*YOUR OBJECTIVE*.
What is needed is a verbatim copy of every record below, with the pictures left out.

*AVAILABLE DATA*.

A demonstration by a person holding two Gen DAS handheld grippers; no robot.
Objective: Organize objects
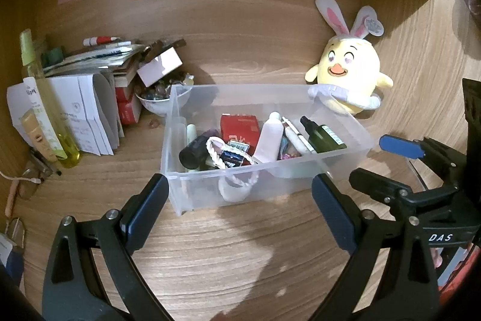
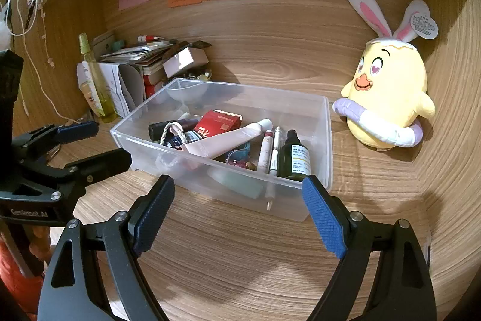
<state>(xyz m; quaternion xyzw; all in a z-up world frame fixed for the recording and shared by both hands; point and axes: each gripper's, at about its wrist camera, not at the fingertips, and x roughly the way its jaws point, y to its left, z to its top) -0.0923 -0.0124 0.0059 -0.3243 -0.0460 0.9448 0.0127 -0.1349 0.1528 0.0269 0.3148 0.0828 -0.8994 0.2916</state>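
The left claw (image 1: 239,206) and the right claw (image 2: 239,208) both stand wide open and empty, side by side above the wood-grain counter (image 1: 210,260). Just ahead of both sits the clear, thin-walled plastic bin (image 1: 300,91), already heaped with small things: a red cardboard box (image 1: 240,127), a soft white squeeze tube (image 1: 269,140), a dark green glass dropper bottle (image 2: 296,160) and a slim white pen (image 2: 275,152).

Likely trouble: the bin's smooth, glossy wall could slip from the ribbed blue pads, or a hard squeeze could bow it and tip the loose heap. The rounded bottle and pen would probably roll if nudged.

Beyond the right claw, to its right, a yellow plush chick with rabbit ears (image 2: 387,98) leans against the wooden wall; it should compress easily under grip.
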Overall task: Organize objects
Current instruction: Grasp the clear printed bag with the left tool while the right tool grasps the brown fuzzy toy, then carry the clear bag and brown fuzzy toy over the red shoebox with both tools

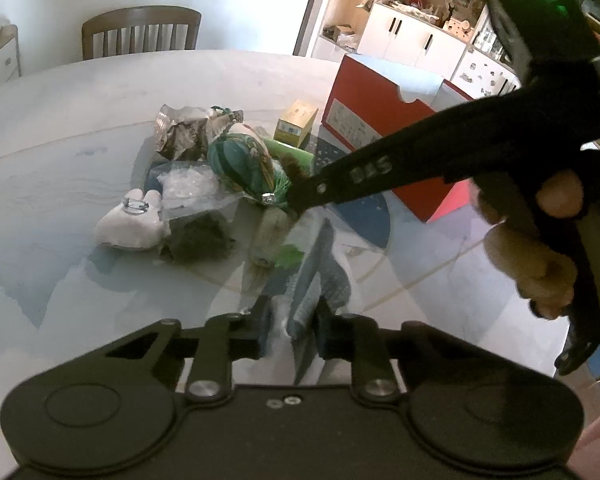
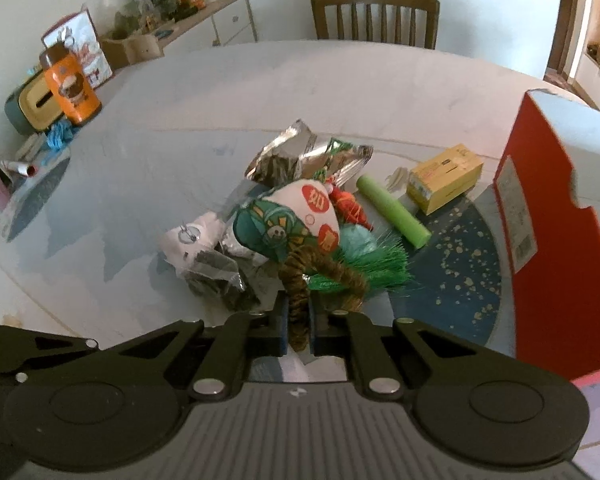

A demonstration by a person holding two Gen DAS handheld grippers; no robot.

*YOUR SOLUTION*.
A demonstration by a person holding two Gen DAS handheld grippers; no robot.
Objective: Organize objects
<state>(xyz m; quaternion xyzw; all in a z-up world frame fixed for the recording and shared by both hands; point and axes: each gripper's, at about its wrist camera, not at the fingertips, and x roughly the way its jaws point, y to its left, z to its top) -0.0923 -0.0124 0.0059 -0.3243 -0.0460 0.9448 0.0127 -0.1349 0.1528 0.0269 0.3148 0.0828 -0.8994 0.2916</state>
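The left claw (image 1: 239,206) and the right claw (image 2: 239,208) both stand wide open and empty, side by side above the wood-grain counter (image 1: 210,260). Just ahead of both sits the clear, thin-walled plastic bin (image 1: 300,91), already heaped with small things: a red cardboard box (image 1: 240,127), a soft white squeeze tube (image 1: 269,140), a dark green glass dropper bottle (image 2: 296,160) and a slim white pen (image 2: 275,152).

Likely trouble: the bin's smooth, glossy wall could slip from the ribbed blue pads, or a hard squeeze could bow it and tip the loose heap. The rounded bottle and pen would probably roll if nudged.

Beyond the right claw, to its right, a yellow plush chick with rabbit ears (image 2: 387,98) leans against the wooden wall; it should compress easily under grip.
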Overall task: Organize objects
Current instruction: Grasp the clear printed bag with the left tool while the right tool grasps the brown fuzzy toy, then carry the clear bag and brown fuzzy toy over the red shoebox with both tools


A demonstration by a person holding two Gen DAS handheld grippers; no robot.

The complete answer has been given.